The Chair: For the general public who might be watching this session, “personally connected” was an attempt in creating this legislation to recognise that wider persons of influence who can be very controlling, coercive and so on actually can be outside the intimate relationships inside a family. It can be a community leader who is brought in, or the patriarch of a family, the grandfather, an uncle, somebody who is highly respected, the imam, the priest, the rabbi or whoever—people in our communities who have influence, who are brought in often and can actually end up being coercive and exercising controlling behaviour. The question is: is that definition too wide?

Louisa Rolfe: It is necessarily wide for all the reasons you describe, but our balance as leaders in policing is ensuring that our workforce is not overwhelmed. Certainly, in talking to investigators I have found that when we have looked at the cases with the worst outcomes—domestic homicides or suicides with a history of domestic abuse—we found a prevalence of suicide or homicide following domestic abuse in an intimate relationship. The vast majority of those were in intimate relationships and then some in wider family. We found some interesting patterns that changed over time during the Covid pandemic, for example, where we saw an increase in broader family-related incidents where other services—support and caring services or respite care—were less available to families.

What we are also finding is that it presents challenges. When so much is domestic abuse, enabling a workforce with finite capacity to focus and identify where the greatest threats are, and to find the greatest risk and ensure that our best investigative resources are focusing upon those threats and risks, is challenging. We know too from the work of Operation Soteria that actually the drivers of poor behaviour towards victims, or victim-blaming behaviour, are closely associated with investigators having overwhelming caseloads and being exposed to trauma.

There is a challenge for police leadership there in offering our workforce clarity about prioritisation. There is some brilliant research from the academic world that will help us and steer us towards the most harmful perpetrators. Certainly, in Helen’s team there is research looking at how you identify the most harmful perpetrators and focus policing activity on those individuals.

The Office for National Statistics data also identifies the fastest-growing group of victims of domestic abuse as being aged 16 to 19. The definition does not currently capture the under-16s. Colleagues are currently working with academics on teenage relationships, and how we ensure we do not unpick the brilliant developments over the years of how policing responds to child abuse investigations and dealing with vulnerable children, but we also ensure those investigators are aware of the dynamics of abusive relationships.

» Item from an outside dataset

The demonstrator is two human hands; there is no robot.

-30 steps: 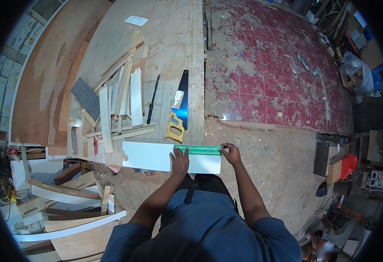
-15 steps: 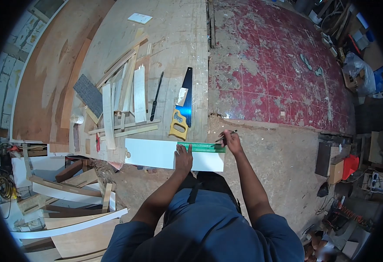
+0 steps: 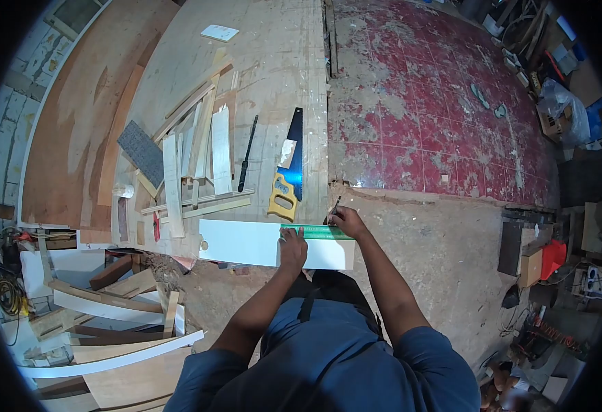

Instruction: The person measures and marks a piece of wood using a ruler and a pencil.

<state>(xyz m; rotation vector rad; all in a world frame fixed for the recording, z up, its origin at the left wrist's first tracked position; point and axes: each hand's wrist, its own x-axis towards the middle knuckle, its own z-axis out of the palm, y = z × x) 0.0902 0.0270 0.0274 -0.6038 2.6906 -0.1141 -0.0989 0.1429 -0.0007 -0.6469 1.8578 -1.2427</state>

It is a challenge for policing as the definition is broad, but for all the reasons you describe, it is necessarily broad. It is a challenge for police leadership in terms of using what we can to focus our resources on the greatest harm among that breadth of offences.

The Chair: I am sure that, Officer Millichap, your remit being violence against women and girls, this business of what happens to young teenagers who have relationships that are abusive must fall into your patch.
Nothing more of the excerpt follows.